I Wolves hanno espresso la loro delusione per l'esito del voto, ma hanno riconosciuto la promessa della Premier League di potenziare il VAR. Il club aveva delineato nove ragioni per la sua proposta di eliminazione del VAR, evidenziando problemi come l'interruzione delle celebrazioni per i gol, la crescente ostilità nei confronti degli arbitri e la lunghezza dei processi decisionali.
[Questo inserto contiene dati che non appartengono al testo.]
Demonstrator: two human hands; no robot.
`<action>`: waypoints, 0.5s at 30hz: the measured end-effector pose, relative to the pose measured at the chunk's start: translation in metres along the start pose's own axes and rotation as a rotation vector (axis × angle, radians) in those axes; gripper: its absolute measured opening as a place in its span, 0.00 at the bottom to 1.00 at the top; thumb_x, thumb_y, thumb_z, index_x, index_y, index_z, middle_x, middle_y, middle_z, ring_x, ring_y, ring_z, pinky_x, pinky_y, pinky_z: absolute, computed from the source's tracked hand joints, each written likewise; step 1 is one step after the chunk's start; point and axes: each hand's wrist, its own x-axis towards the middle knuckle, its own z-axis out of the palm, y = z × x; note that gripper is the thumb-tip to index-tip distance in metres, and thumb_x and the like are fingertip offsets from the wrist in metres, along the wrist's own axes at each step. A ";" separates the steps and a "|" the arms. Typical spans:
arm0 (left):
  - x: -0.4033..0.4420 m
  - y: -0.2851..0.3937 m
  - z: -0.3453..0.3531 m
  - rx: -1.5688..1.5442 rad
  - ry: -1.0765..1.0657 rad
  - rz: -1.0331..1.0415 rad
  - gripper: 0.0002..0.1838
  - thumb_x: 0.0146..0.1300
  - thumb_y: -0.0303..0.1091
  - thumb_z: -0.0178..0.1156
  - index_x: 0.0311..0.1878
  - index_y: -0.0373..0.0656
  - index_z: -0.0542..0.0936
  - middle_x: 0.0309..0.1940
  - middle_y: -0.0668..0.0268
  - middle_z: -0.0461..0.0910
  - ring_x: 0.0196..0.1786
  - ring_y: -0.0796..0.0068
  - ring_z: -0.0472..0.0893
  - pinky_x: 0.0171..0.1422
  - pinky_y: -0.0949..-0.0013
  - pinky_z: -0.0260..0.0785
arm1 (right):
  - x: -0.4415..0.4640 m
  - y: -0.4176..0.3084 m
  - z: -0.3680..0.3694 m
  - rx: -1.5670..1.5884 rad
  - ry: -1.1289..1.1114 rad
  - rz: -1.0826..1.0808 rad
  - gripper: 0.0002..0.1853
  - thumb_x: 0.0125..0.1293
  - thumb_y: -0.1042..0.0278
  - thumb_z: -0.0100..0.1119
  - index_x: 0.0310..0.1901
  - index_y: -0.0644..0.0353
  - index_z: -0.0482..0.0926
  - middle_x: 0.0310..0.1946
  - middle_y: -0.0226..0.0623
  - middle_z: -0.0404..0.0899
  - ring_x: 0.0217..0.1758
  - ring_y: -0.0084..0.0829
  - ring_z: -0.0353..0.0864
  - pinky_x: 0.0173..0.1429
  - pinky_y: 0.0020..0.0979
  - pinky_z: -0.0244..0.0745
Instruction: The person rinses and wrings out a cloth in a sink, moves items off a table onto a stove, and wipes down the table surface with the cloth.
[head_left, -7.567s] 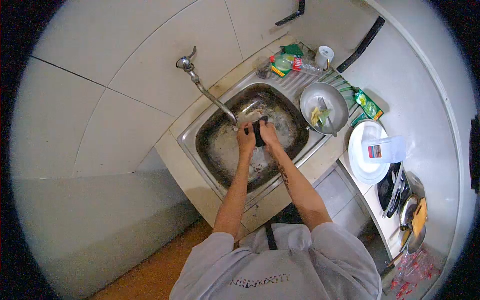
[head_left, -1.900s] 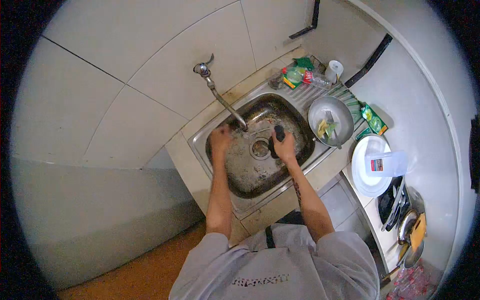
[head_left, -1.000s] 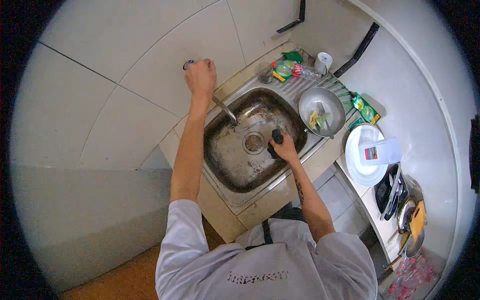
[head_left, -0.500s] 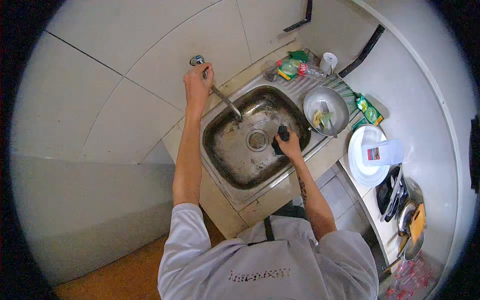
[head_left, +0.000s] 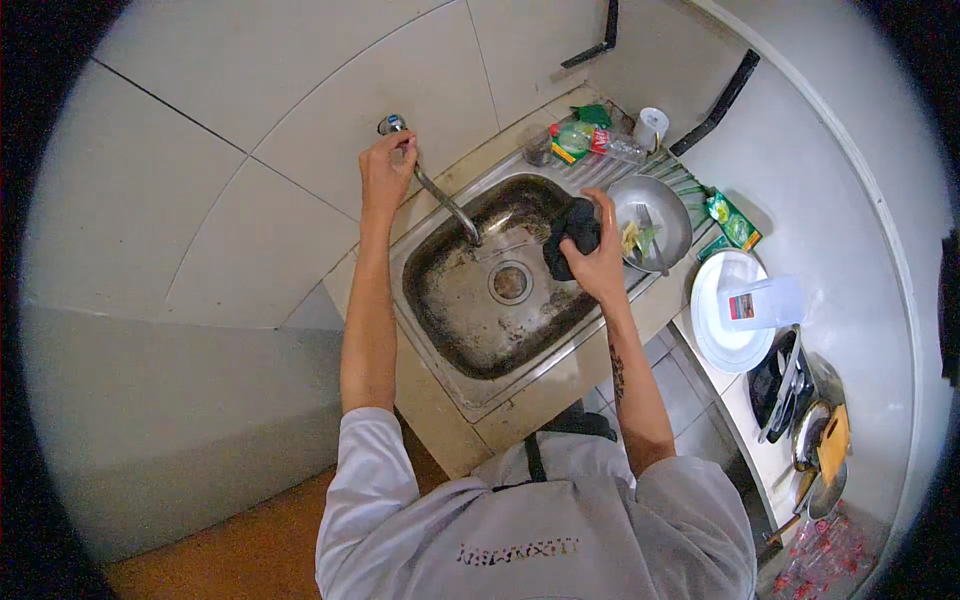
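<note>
My left hand [head_left: 387,175] is raised to the wall, its fingers closed at the metal faucet [head_left: 394,124]; the exact grip is partly hidden by the hand. From there the curved spout [head_left: 450,208] reaches over the stained steel sink [head_left: 437,345]. A crumpled black cloth [head_left: 573,240] is held in my right hand [head_left: 601,262], thumb on one side and fingers around the other. It hangs above the sink's right side, beside a round metal bowl [head_left: 675,212] with a fork and food scraps in it.
Behind the bowl, a plastic bottle [head_left: 620,146], a green scouring pad [head_left: 592,115] and a white cup [head_left: 651,126] stand on the drainboard. On the right counter are a green box [head_left: 735,220], white plates [head_left: 715,340], a clear plastic container [head_left: 770,303] and pans.
My right hand has lifted up and away from the sink's basin, and the black cloth now shows bunched and larger. My left hand has shifted slightly down at the faucet.
</note>
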 end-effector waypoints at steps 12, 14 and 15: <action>0.002 -0.005 0.001 0.001 -0.037 -0.034 0.10 0.58 0.32 0.65 0.41 0.40 0.86 0.39 0.55 0.86 0.42 0.59 0.85 0.52 0.61 0.75 | -0.017 0.012 -0.010 0.486 0.051 0.814 0.20 0.56 0.75 0.68 0.51 0.65 0.76 0.38 0.37 0.81 0.36 0.32 0.83 0.39 0.36 0.82; 0.003 -0.003 0.000 0.014 -0.044 -0.041 0.10 0.58 0.31 0.66 0.42 0.40 0.86 0.39 0.55 0.86 0.42 0.60 0.85 0.52 0.61 0.75 | -0.020 0.023 -0.008 0.428 -0.012 0.771 0.18 0.59 0.76 0.67 0.50 0.64 0.75 0.34 0.37 0.80 0.28 0.32 0.82 0.33 0.36 0.83; 0.002 -0.001 -0.002 -0.010 -0.039 -0.032 0.10 0.57 0.31 0.66 0.41 0.39 0.85 0.39 0.56 0.86 0.42 0.60 0.85 0.52 0.62 0.75 | -0.029 0.065 0.000 0.578 -0.017 0.731 0.18 0.59 0.78 0.66 0.51 0.65 0.74 0.35 0.38 0.80 0.28 0.32 0.82 0.34 0.37 0.84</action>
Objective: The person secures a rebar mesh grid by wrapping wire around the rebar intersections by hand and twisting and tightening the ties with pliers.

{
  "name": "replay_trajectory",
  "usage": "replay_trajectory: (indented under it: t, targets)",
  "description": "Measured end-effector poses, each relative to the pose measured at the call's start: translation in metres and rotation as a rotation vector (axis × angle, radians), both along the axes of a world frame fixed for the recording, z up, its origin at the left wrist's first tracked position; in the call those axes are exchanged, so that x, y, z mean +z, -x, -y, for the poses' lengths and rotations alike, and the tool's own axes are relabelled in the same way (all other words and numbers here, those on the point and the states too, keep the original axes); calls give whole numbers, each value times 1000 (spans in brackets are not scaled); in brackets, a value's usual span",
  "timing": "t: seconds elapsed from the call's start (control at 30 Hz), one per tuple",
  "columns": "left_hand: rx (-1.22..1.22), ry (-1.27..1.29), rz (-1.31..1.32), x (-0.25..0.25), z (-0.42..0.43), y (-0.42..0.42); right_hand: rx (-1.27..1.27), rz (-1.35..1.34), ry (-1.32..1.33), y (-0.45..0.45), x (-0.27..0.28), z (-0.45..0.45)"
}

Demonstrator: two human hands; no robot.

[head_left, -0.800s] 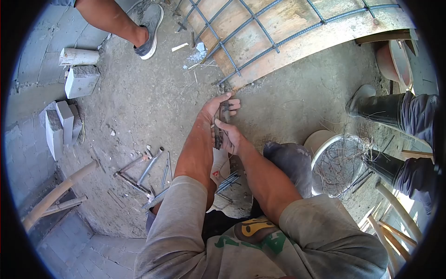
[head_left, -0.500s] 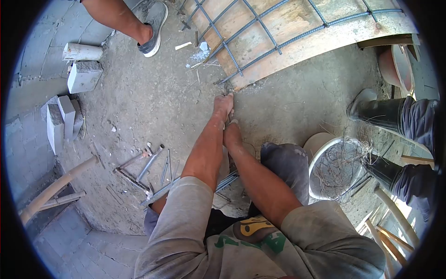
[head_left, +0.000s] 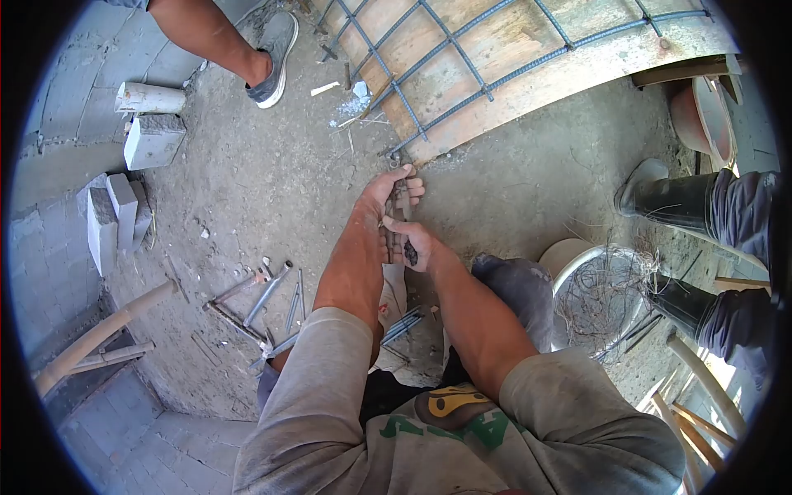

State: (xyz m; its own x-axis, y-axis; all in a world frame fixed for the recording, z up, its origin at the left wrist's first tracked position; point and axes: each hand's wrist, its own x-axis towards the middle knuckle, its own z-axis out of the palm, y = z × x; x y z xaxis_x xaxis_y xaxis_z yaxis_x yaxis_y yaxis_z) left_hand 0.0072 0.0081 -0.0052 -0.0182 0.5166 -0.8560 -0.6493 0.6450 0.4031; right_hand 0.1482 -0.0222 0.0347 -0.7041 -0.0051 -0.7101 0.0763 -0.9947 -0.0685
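In front of my knees, my left hand (head_left: 388,190) has its thumb and fingers curled around a dark, narrow object, too small to identify. Just below it, my right hand (head_left: 419,241) is wrapped around a dark tool (head_left: 410,252), whose end shows at the palm. The two hands nearly touch. Beyond my left hand lies the near corner of a wooden board (head_left: 421,150), with a grid of ribbed steel bars (head_left: 483,88) over it.
Metal rods and tubes (head_left: 268,293) lie at left. A white bucket (head_left: 559,301) holds tangled wire (head_left: 606,289). Another person's boots (head_left: 672,194) are at right, and someone's shoe (head_left: 276,58) is at top left. Pale blocks (head_left: 155,140) stand by the wall.
Both hands have turned from closed fists, seen from the back, so that their fingers and the dark objects show again. The view has shifted slightly.
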Motion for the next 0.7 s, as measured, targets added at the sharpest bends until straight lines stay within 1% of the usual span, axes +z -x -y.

Nonostante il rifiuto, i Wolves sono riusciti ad avviare un dibattito più ampio sul futuro del VAR.
La Premier League si è impegnata a perfezionare il VAR e introdurrà la rilevazione semi-automatica del fuorigioco in autunno. Inoltre, saranno implementati annunci VAR in-game, simili a quelli visti nella Coppa del Mondo femminile del 2023. Questi annunci consentiranno agli arbitri di comunicare le motivazioni alla base delle decisioni VAR direttamente ai tifosi allo stadio.
Malcolm Clarke, presidente della Football Supporters' Association, ha chiesto cambiamenti significativi al sistema attuale, sottolineando la crescente frustrazione dei tifosi. La Premier League prevede di mantenere una soglia elevata per l'intervento del VAR sulle decisioni soggettive, con l'obiettivo di bilanciare precisione ed efficienza.
I dirigenti della lega, tra cui il capo degli arbitri Howard Webb, stanno spingendo per una maggiore trasparenza, convinti che una comunicazione più chiara migliorerà la comprensione pubblica delle decisioni del VAR. Sia i club che i giocatori chiedono decisioni più rapide e precise. L'introduzione del fuorigioco semi-automatico dovrebbe accelerare il processo, riducendo potenzialmente i tempi decisionali di una media di 31 secondi.
Nonostante il voto favorevole al mantenimento del VAR, la Premier League è consapevole delle sfide in corso e della necessità di continui miglioramenti. Garantire che il VAR migliori il gioco senza causare ritardi o frustrazioni ingiustificate rimane una priorità, poiché la lega cerca di evitare simili dibattiti controversi in futuro.